Have you ever thought about what actually happens when you import applications into your MDT environment? How does the task sequence know what application to install? How does it know what command-line arguments to specify during the application install process?
Technically, as a user, all that is required of us is to simply import the application, add an “Install Application” step in the task sequence, and select the appropriate application. But what actually happens during the deployment to get the application to install? Well, let’s take a peek behind the curtain to find out.
Firstly, let’s take a look at where the application information is stored after the app is imported into MDT. The applications.xml file contains the information of every application that exists in your MDT environment. So, essentially, if you can see it in your Deployment Workbench, then there is a corresponding entry in this XML file.
This file is located at %DeployRoot%\Control\Applications.xml and although we can easily view it in a browser, I want to show how we can explore the document using powershell. As you can see below, we can view the contents of the document by using the Select-Xml cmdlet. For this demo I decided to find a specific application using an XPath query.

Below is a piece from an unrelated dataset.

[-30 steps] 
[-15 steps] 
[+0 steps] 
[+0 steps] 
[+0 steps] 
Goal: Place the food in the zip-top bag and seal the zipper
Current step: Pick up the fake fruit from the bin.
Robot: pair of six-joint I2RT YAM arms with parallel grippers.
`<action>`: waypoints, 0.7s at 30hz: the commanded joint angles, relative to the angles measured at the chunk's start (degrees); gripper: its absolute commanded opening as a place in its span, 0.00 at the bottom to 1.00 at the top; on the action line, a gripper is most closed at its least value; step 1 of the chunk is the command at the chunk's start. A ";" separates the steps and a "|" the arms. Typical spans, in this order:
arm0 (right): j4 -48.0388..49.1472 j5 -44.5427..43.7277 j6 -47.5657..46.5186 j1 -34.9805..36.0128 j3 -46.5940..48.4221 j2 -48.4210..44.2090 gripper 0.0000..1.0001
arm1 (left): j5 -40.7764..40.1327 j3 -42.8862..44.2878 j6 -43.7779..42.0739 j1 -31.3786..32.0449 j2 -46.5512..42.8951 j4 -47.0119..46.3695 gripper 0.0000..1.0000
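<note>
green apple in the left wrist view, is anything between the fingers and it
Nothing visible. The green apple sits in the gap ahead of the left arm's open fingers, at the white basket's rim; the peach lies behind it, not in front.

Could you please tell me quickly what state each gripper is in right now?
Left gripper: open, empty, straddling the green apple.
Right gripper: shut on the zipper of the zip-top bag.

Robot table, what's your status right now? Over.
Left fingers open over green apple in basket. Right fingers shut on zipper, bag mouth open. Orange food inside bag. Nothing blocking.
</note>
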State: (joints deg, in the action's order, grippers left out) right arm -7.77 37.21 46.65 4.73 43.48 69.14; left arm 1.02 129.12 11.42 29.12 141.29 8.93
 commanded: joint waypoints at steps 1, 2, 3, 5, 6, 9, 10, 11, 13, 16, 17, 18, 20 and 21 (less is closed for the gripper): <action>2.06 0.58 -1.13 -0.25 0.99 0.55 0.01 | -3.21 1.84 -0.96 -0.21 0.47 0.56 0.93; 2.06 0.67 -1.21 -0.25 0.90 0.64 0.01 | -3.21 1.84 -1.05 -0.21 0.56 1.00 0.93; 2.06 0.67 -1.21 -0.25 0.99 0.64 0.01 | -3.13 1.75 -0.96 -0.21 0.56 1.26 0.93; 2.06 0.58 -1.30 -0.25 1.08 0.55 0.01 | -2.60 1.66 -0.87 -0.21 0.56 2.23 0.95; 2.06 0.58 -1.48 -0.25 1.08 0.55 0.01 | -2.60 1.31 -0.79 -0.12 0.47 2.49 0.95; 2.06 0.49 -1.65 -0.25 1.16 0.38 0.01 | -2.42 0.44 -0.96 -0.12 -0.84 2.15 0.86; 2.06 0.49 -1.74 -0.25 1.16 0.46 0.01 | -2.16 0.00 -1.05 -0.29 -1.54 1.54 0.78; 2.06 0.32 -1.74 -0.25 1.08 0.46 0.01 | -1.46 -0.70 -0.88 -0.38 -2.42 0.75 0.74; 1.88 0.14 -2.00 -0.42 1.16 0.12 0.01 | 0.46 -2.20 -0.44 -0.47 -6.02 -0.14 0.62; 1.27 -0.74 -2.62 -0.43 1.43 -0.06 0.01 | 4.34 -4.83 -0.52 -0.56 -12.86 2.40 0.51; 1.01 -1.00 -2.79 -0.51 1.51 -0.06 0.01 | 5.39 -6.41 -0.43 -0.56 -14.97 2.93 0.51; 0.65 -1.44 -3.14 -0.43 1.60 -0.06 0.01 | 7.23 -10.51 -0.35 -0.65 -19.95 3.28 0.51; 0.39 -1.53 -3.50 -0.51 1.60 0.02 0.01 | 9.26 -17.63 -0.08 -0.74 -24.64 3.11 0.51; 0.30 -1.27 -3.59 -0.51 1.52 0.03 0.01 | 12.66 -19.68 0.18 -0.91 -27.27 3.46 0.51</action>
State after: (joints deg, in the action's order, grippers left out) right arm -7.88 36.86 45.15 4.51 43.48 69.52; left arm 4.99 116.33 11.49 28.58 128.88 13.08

Note: I will focus on fully explaining how to use XPath to query XML files for information in a later series of posts.
Secondly, I want to take a look at what application info is stored in the task sequence and how it communicates with the XML file during the deployment process. The image below shows what the task sequence(ts.xml) looks like after I added an “Install Application” step and selected “Install a single application”. You can see that only the application GUID gets stored in the task sequence.
So how does it get the application name and the command-line arguments? Take a look below.
Generally speaking, the ZTIApplications.wsf script will do three things. First it will get the application GUID from the task sequence and/or the customsettings.ini file (If you have specified multiple Mandatory Applications to be installed). Then it will parse the applications.xml file and find the application that corresponds to the GUID. Once the application is found, it can return the name and the command-line arguments to be used for the install process. Below is a snippet from the ZTIApplications.log file.
You can see that it was able to use the MalwareBytes GUID from the task sequence and find the corresponding entry in the XML file. Once that was taken care of, the easy part was to get the app name and commands to perform the install.